Exercise requirements -> Could the listing be repeated exactly, with every picture dropped?

Given data ->
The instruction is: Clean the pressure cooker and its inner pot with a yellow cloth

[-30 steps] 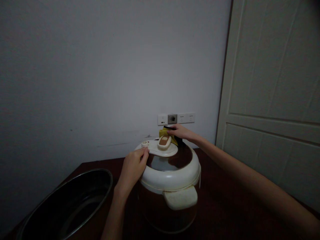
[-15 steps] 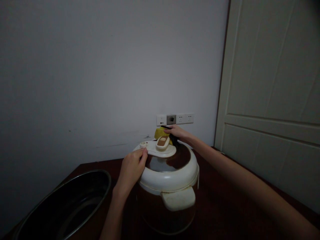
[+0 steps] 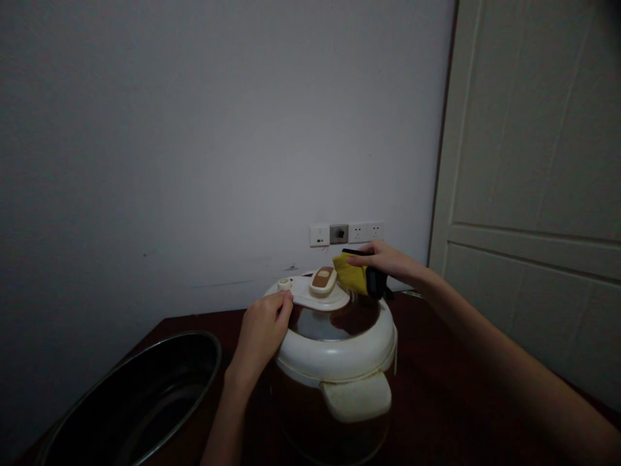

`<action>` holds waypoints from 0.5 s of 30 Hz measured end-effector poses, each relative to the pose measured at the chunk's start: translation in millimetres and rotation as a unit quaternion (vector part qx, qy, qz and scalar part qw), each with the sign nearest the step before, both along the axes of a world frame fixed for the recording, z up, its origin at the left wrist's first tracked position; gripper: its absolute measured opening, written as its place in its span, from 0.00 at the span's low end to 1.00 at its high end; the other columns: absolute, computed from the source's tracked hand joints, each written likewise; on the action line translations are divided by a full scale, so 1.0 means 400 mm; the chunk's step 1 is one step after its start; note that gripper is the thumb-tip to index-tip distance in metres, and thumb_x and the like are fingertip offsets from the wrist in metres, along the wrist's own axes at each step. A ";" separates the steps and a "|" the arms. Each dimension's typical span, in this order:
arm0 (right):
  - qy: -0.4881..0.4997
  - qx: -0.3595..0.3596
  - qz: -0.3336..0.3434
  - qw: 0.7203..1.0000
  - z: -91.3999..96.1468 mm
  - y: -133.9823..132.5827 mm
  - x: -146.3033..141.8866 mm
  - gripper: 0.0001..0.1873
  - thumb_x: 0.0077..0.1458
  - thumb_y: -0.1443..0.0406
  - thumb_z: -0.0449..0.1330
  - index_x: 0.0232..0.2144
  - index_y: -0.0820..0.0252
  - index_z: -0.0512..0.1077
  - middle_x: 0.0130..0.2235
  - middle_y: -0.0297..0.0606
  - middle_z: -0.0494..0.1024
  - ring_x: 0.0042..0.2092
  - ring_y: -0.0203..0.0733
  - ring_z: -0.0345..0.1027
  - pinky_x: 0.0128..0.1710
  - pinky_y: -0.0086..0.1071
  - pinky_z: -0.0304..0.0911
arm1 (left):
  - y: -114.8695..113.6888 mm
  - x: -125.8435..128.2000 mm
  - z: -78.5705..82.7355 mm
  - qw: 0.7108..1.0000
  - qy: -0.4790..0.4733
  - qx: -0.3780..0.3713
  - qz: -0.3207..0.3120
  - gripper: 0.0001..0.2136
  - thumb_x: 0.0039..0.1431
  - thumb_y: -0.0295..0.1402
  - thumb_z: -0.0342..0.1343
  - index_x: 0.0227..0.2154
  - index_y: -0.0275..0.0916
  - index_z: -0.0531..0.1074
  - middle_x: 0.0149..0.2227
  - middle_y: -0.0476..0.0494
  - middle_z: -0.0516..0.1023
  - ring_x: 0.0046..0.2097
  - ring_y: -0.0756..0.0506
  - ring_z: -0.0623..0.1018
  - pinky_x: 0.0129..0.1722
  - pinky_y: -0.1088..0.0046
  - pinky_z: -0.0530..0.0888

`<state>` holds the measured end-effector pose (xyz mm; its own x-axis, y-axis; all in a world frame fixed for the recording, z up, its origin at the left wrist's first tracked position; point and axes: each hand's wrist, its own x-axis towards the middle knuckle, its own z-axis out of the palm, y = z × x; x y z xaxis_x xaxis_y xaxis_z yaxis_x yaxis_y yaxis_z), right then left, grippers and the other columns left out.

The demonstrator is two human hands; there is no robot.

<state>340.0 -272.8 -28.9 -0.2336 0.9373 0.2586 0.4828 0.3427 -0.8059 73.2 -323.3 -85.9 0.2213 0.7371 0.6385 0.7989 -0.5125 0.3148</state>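
Note:
A brown and white electric pressure cooker [image 3: 334, 362] stands upright with its lid on. On the lid are a white and brown handle [image 3: 323, 281] and a small white valve knob [image 3: 284, 283]. My left hand [image 3: 264, 327] is closed against the left side of the lid, its fingertips beside the knob; part of its grip is hidden. In my right hand [image 3: 383, 259], pinched between thumb and fingers, is a yellow and black cloth [image 3: 353, 275] over the lid's far right side. Whether the cloth's lower edge touches the lid I cannot tell.
To the left of the cooker sits a large, dark metal pot [image 3: 212, 343] with a shiny rim. Both stand on a dark red table [image 3: 204, 319] against a pale wall. Wall sockets [image 3: 359, 232] are behind the cooker, and a panelled door [image 3: 524, 162] is at the right.
My right hand has moved the cloth rightward, from behind the lid handle to the lid's right side. My left hand stays on the lid. The whole view has shifted slightly.

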 end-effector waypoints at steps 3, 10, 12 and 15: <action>-0.045 0.066 -0.098 0.992 0.010 0.030 -0.003 0.14 0.50 0.60 0.59 0.32 0.66 0.78 0.25 0.40 0.76 0.24 0.37 0.66 0.23 0.29 0.56 | 0.000 -0.001 -0.001 1.000 -0.008 0.000 -0.006 0.18 0.65 0.36 0.41 0.36 0.38 0.77 0.42 0.40 0.80 0.42 0.43 0.78 0.40 0.71 0.68; -0.119 0.211 -0.133 0.961 -0.036 0.030 -0.090 0.14 0.53 0.62 0.57 0.36 0.66 0.76 0.33 0.44 0.79 0.32 0.41 0.70 0.28 0.30 0.58 | 0.002 -0.002 -0.003 1.000 -0.011 -0.003 -0.008 0.18 0.65 0.36 0.41 0.36 0.38 0.77 0.42 0.40 0.80 0.43 0.42 0.78 0.41 0.70 0.68; -0.138 0.244 -0.143 0.949 -0.046 -0.009 -0.106 0.14 0.53 0.62 0.57 0.37 0.67 0.75 0.33 0.46 0.79 0.32 0.42 0.70 0.29 0.30 0.58 | 0.002 -0.002 -0.002 1.000 -0.008 -0.002 -0.006 0.18 0.65 0.36 0.41 0.36 0.38 0.77 0.42 0.40 0.80 0.43 0.43 0.78 0.41 0.70 0.68; -0.182 0.284 -0.138 0.931 -0.055 -0.076 -0.121 0.12 0.55 0.64 0.56 0.37 0.66 0.74 0.32 0.46 0.79 0.31 0.42 0.70 0.28 0.30 0.57 | 0.001 0.000 0.001 1.000 0.000 -0.002 0.006 0.18 0.65 0.36 0.41 0.35 0.38 0.77 0.41 0.39 0.80 0.41 0.43 0.78 0.39 0.71 0.68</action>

Written answer ->
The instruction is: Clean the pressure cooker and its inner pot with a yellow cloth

[-30 steps] 
[-15 steps] 
[+0 steps] 

`<action>` holds waypoints from 0.5 s of 30 Hz measured end-effector poses, each relative to the pose measured at the chunk's start: translation in millimetres and rotation as a unit quaternion (vector part qx, qy, qz and scalar part qw), each with the sign nearest the step before, both along the axes of a world frame fixed for the recording, z up, its origin at the left wrist's first tracked position; gripper: its absolute measured opening, written as its place in its span, from 0.00 at the span's low end to 1.00 at its high end; the other columns: absolute, computed from the source's tracked hand joints, each written likewise; on the action line translations are divided by a full scale, so 1.0 means 400 mm; the chunk's step 1 is one step after its start; note that gripper is the thumb-tip to index-tip distance in metres, and thumb_x and the like are fingertip offsets from the wrist in metres, along the wrist's own axes at each step. A ";" separates the steps and a "|" the arms. Each dimension's typical span, in this order:
arm0 (right):
  - qy: -0.4881..0.4997
  - qx: -0.3595..0.3596
  - qz: -0.3336..0.3434
  - qw: 0.7203..1.0000
  - z: -91.3999..96.1468 mm
  - y: -133.9823..132.5827 mm
  - x: -146.3033..141.8866 mm
  - gripper: 0.0001..0.1873
  - thumb_x: 0.0077..0.1458
  - thumb_y: -0.1443..0.0406
  - thumb_z: -0.0449..0.1330
  - index_x: 0.0232..0.2144
  - index_y: -0.0820..0.0252
  - index_z: -0.0512..0.1077
  - middle_x: 0.0130..0.2235
  - middle_y: -0.0297..0.0606
  - middle_z: -0.0494..0.1024
  - ring_x: 0.0042..0.2092
  - ring_y: -0.0203..0.0733
  - ring_z: -0.0345..0.1027
  - pinky_x: 0.0128..0.1710
  - pinky_y: -0.0086..0.1071
  - pinky_z: -0.0304..0.0911
arm1 (left):
  - y: -114.8695..113.6888 mm
  - x: -125.8435..128.2000 mm
  - z: -78.5705..82.7355 mm
  - qw: 0.7108..1.0000
  - qy: -0.4790..0.4733
  - qx: -0.3780..0.3713
  - qz: -0.3207..0.3120
  - gripper: 0.0001..0.2136
  - thumb_x: 0.0039..0.1431
  - thumb_y: -0.0295..0.1402
  - thumb_z: -0.0342..0.1343
  - index_x: 0.0227..0.2154
  - index_y: -0.0275..0.0916
  - index_z: -0.0531..0.1074
  - middle_x: 0.0149..0.2227
  - middle_y: -0.0476..0.0494
  - middle_z: -0.0516..0.1023
  - ring_x: 0.0046..0.2097
  - ring_y: -0.0756..0.0506
  - ring_z: -0.0623..0.1018
  - pinky_x: 0.0129..0.1722
  - pinky_y: -0.1088..0.0046
  - pinky_z: -0.0530..0.0888

`<state>` holds the measured end-effector pose (xyz mm; its own x-axis, y-axis; all in a world frame fixed for the recording, z up, its origin at the left wrist's first tracked position; point and axes: each hand's wrist, its own x-axis towards the middle knuckle, its own z-axis out of the palm, y = z × x; x y z xaxis_x xaxis_y xaxis_z yaxis_x yaxis_y yaxis_z), right then left, grippers and the other columns left out.

The demonstrator is two human hands; there is no robot.

<state>340.0 -272.8 -28.9 -0.2336 0.9373 0.2586 0.4828 0.3427 -0.8059 73.2 -323.3 -85.9 0.2213 0.7371 0.6385 0.7989 -0.5125 0.3148</state>
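Note:
A brown and white electric pressure cooker [image 3: 334, 362] stands upright with its lid on. On the lid are a white and brown handle [image 3: 323, 281] and a small white valve knob [image 3: 284, 283]. My left hand [image 3: 264, 327] is closed against the left side of the lid, its fingertips beside the knob; part of its grip is hidden. In my right hand [image 3: 383, 259], pinched between thumb and fingers, is a yellow and black cloth [image 3: 353, 275] over the lid's far right side. Whether the cloth's lower edge touches the lid I cannot tell.
To the left of the cooker sits a large, dark metal pot [image 3: 212, 343] with a shiny rim. Both stand on a dark red table [image 3: 204, 319] against a pale wall. Wall sockets [image 3: 359, 232] are behind the cooker, and a panelled door [image 3: 524, 162] is at the right.
My right hand has moved the cloth rightward, from behind the lid handle to the lid's right side. My left hand stays on the lid. The whole view has shifted slightly.
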
 end-effector waypoints at steps 3, 10, 12 and 15: <action>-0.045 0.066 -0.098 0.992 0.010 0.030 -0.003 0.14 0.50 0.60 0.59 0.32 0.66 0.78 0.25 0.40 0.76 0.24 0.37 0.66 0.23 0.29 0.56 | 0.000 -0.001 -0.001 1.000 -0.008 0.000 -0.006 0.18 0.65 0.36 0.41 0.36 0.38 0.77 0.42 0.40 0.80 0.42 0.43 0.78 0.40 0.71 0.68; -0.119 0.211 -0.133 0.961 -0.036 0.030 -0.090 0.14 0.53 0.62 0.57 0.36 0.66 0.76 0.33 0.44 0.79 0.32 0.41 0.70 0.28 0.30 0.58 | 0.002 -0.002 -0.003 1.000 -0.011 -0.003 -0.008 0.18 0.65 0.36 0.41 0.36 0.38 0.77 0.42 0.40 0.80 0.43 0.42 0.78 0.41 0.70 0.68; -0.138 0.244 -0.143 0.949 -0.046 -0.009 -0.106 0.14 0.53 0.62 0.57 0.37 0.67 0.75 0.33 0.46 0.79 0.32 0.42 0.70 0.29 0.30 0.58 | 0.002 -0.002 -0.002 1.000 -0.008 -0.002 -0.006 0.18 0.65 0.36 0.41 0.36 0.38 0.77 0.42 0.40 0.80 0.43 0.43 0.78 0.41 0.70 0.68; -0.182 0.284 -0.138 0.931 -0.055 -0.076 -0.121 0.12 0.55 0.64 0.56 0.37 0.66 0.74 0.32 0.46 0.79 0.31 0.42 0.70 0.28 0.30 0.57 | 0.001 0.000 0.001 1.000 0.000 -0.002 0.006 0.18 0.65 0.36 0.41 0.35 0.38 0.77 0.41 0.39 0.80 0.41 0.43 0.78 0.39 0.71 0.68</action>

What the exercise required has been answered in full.